Это же Раскольников! До революции — партийный журналист, затем настоящий герой Гражданской войны, командующий рядом флотилий, одно время командовал Балтфлотом (но не слишком удачно), затем полпред в Афганистане. Его женой была такая яркая женщина, как Лариса Рейснер, сейчас оставившая его ради Карла Радека, что при всём при том нисколько не испортило отношений между Радеком и Раскольниковым. Сейчас он вновь на литературной работе. Уже около года работает редактором в журналах „Молодая гвардия“ и „На посту“, написал воспоминания о революционных днях „Питер и Кронштадт в 1917 году“[5], активно защищает пролеткультовские позиции и воюет с редактором „Красной нови“ Воронским, куда Раскольников прошлым летом послан ЦК РКП(б) одним из редакторов. Как раз в этом месяце в ЦК должно состояться бурное обсуждение работы Воронского. Да, в этой компании он свой. Хотя он не только литератор — заведует Восточным отделом Исполкома Коминтерна, преподает в 1-м МГУ…
Раскольников оказался довольно молодым ещё мужчиной (наверное, ровесник Фурманова) с жёстким, волевым лицом. Оглядев столик, занятый нашей компаний, он на секунду остановил взгляд на нас с Лидой, устроившихся на одном стуле, затем оглядел зал.

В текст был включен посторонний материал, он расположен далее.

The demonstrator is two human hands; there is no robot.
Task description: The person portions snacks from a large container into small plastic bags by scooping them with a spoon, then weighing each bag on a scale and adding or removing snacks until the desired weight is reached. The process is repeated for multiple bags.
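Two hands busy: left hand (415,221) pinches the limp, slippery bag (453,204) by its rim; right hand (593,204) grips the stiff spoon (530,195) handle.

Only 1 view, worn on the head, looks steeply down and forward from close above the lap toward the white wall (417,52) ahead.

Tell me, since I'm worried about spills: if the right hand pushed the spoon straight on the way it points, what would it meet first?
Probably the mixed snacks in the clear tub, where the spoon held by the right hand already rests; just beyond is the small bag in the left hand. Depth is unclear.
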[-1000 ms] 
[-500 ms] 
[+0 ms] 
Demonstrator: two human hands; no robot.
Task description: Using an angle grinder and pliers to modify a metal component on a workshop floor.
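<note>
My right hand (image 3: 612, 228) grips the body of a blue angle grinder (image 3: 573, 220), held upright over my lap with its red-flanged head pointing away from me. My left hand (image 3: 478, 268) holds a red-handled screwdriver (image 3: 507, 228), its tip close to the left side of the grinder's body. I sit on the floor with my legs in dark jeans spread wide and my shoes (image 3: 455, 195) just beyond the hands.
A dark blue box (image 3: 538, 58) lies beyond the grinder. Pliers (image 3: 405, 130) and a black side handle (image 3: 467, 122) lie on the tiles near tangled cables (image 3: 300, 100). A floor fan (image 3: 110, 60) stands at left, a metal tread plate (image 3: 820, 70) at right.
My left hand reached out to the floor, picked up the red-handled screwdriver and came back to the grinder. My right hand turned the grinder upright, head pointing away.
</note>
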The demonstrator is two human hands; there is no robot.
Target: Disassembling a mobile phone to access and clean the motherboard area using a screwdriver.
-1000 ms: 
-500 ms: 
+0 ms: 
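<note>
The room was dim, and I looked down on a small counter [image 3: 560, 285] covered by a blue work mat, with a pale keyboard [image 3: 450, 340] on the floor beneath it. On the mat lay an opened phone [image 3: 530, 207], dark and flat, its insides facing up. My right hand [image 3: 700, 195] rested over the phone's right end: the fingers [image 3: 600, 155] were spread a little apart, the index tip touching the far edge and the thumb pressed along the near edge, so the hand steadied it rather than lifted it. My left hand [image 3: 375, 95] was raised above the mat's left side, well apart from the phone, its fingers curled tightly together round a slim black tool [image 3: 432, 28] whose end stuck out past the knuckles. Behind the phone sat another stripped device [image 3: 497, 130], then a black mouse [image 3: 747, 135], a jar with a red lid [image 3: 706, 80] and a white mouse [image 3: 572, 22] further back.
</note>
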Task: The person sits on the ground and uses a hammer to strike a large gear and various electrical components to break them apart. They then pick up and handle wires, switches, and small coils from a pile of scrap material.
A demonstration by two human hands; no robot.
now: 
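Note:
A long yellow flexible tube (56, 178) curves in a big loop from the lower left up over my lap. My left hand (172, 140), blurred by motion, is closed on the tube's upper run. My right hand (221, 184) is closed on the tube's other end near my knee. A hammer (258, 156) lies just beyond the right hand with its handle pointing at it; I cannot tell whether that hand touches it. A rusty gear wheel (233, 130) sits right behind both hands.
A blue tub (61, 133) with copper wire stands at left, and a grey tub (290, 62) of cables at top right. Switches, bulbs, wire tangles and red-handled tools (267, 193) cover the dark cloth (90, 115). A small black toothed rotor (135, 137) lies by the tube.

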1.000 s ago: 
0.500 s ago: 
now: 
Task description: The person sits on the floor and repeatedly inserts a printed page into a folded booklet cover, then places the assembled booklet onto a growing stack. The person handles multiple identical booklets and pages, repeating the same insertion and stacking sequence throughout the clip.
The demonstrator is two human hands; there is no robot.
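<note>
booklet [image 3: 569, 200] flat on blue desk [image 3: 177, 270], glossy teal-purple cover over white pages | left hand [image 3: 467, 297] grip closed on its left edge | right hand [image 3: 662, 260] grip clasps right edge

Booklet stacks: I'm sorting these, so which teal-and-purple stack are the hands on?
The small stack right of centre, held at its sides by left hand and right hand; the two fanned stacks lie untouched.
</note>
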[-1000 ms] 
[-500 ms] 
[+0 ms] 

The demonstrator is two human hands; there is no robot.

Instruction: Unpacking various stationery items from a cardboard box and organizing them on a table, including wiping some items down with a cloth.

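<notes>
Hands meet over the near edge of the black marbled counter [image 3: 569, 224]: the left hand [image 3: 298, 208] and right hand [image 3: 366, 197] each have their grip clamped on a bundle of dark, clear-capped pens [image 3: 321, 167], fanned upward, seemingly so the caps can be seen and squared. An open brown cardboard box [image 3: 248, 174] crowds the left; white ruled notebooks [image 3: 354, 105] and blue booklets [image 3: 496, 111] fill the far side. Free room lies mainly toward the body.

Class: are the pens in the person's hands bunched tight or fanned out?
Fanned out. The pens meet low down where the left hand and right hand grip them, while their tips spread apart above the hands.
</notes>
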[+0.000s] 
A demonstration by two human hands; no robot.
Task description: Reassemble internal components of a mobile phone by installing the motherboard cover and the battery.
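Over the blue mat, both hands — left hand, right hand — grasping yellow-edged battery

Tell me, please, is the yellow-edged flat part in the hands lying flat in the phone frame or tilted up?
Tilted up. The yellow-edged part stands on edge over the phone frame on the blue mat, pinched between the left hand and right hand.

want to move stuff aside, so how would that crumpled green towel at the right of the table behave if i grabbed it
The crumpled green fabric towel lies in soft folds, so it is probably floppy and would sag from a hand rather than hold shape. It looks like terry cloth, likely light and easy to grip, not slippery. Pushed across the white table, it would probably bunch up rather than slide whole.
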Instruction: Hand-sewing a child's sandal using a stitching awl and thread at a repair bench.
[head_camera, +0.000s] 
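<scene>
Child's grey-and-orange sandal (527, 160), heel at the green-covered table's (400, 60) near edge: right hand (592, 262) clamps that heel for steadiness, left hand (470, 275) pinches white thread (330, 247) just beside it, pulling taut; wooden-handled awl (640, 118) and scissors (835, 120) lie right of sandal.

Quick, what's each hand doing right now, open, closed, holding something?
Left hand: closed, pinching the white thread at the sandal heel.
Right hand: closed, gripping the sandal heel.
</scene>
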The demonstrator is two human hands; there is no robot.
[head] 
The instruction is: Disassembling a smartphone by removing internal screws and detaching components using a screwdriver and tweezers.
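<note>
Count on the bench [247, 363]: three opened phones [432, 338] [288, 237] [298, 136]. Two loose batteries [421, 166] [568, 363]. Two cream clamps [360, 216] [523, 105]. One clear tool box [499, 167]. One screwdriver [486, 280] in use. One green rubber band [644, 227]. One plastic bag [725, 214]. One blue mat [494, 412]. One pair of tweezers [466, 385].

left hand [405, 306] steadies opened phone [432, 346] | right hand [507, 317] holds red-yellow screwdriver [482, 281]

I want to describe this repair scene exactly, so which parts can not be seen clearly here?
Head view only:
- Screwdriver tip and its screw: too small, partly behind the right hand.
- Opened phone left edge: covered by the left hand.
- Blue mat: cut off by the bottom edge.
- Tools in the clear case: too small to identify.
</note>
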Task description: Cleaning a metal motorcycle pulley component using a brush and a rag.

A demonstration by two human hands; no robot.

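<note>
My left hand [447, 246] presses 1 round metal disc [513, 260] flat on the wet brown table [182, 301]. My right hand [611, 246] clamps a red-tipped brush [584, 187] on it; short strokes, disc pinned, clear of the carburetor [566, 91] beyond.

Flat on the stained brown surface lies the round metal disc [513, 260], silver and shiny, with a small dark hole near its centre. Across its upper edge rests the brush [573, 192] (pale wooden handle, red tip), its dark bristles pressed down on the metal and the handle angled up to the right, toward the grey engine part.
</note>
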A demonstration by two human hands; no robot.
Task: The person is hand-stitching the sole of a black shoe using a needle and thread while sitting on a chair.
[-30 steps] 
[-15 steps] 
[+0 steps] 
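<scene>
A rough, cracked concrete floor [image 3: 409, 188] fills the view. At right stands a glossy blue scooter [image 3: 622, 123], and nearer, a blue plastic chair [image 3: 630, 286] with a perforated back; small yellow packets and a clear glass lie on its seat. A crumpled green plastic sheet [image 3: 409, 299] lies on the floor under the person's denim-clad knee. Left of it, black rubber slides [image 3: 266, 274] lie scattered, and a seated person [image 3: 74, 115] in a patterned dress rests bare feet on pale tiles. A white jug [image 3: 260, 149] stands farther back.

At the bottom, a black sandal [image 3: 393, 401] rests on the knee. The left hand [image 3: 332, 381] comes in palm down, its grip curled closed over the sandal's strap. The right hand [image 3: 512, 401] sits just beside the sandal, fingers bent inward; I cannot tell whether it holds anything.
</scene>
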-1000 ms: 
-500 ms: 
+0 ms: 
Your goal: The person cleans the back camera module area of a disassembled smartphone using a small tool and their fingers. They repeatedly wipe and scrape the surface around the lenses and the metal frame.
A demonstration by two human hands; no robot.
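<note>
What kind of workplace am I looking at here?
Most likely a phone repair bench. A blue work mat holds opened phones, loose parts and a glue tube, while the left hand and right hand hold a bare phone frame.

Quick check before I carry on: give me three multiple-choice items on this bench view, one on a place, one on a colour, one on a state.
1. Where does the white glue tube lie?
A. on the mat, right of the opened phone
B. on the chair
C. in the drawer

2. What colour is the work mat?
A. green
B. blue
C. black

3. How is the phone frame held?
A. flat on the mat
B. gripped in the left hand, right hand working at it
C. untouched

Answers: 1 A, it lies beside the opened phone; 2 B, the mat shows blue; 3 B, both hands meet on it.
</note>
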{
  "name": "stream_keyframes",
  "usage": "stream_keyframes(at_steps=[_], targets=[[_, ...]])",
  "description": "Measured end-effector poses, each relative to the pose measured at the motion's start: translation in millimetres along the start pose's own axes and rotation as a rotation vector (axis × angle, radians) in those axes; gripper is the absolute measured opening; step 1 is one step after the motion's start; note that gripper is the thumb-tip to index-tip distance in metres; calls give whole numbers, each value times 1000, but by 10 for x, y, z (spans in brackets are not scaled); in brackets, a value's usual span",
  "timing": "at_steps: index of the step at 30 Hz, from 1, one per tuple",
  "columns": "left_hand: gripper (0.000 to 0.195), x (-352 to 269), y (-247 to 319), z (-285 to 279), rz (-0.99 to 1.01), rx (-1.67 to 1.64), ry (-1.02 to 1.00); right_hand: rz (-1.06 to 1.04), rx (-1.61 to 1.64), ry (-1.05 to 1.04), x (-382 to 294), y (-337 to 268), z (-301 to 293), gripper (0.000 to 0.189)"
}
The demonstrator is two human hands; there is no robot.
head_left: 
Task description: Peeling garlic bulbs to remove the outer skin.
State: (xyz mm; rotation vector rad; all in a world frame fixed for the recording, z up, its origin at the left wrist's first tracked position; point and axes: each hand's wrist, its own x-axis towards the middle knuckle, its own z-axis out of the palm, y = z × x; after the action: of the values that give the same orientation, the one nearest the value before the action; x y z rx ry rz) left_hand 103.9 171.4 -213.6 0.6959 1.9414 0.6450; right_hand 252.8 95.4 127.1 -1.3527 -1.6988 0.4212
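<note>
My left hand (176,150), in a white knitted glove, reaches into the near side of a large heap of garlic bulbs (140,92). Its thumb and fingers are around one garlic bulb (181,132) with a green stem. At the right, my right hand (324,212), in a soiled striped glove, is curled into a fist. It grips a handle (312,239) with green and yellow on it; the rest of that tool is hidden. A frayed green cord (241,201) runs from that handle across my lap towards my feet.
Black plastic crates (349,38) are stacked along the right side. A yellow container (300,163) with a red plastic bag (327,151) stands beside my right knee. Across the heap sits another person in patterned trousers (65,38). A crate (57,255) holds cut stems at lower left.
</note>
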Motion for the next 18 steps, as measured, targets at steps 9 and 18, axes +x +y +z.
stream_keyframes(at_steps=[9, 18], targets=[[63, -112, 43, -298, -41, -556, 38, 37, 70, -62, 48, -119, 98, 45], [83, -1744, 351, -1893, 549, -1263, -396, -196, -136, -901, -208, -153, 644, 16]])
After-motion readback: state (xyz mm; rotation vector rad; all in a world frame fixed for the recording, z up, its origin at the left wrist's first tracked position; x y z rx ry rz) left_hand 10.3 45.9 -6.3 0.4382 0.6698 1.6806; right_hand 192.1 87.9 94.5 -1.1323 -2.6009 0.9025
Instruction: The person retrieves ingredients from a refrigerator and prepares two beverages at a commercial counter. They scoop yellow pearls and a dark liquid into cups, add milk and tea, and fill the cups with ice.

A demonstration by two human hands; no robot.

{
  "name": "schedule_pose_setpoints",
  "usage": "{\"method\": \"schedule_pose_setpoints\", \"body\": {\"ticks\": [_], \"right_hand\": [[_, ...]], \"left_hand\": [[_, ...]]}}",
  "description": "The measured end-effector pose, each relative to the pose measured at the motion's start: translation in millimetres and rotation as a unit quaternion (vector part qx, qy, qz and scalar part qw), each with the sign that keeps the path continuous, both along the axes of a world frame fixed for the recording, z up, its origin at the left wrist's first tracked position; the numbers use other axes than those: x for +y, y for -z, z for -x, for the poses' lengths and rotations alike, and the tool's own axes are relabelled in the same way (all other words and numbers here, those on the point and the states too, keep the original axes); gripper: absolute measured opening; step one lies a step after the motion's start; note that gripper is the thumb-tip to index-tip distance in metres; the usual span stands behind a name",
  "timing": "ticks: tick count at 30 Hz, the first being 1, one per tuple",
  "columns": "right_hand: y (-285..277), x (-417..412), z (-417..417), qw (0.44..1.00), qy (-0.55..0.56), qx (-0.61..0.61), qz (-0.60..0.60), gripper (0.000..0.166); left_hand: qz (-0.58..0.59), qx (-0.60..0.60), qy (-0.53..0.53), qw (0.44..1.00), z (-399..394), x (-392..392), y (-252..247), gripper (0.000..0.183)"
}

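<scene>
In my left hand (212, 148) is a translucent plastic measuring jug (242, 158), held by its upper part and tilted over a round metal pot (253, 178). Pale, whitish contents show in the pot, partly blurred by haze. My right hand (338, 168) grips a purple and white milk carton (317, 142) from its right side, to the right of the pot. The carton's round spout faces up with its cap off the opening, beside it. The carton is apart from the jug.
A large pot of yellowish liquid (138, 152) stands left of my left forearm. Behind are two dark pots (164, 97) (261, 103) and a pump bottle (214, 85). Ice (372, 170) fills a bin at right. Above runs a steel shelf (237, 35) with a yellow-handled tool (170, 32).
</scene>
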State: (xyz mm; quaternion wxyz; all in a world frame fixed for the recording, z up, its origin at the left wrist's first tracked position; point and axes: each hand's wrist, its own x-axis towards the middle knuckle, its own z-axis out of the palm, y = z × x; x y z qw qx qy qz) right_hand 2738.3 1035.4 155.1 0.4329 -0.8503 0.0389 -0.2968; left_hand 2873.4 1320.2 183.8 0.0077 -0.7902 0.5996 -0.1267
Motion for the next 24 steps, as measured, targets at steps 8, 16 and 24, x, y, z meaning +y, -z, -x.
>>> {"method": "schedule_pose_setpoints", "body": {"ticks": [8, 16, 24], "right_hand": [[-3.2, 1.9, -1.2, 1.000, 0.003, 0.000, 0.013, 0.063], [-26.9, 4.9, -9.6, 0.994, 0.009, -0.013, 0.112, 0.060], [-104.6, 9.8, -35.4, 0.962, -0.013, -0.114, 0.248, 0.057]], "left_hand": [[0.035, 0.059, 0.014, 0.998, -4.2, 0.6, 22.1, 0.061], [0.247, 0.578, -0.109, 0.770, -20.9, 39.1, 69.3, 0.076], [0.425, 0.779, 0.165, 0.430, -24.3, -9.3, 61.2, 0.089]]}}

— А чего нам тут толкаться? — задал он резонный вопрос. — Здесь уже и не втиснешься никуда. Может, махнём ко мне в гостиницу? Номер большой, всех рассадим, честное слово!
— В какую гостиницу? — тихонько спрашиваю сидящего неподалёку Ра дека.
— Да ведь в „Люксе“ он живёт, — отвечает Карл Бернгард о — вич. — Как из Афганистана в конце двадцать третьего вернулся, так там и квартирует. Не торопится постоянное жильё подыскивать, и понятно почему, — складывает губы в язвительной улыбке Радек.
Всей компанией мы поднимаемся, рассчитываемся и направляемся к выходу, на ночную январскую стужу <…>.
Тем временем, пройдя по тёмной, заснеженной Тверской, мы разношерстной толпой ввалились в небольшой вестибюль гостиницы, архитектурное решение которой тяготело к модерну, но интерьер при этом был украшен лепниной в стиле ампир. Это здание, построенное купцом Филипповым, первоначально целиком занимала его компания. Тут была и знаменитая булочная, и кофейня, и хлебопекарные цеха во внутридворовых постройках, и общежитие рабочих-булочников… Лишь в одна тысяча девятьсот одиннадцатом году левое крыло было отдано под гостиницу. После революции всё здание было национализировано, и в нём в девятнадцатом разместилось общежитие НКВД, а затем уже — ведомственная гостиница Коминтерна. Впрочем, и булочная, и кофейня (под названием „кафе-столовая“) продолжали функционировать, по-прежнему притягивая к себе москвичей.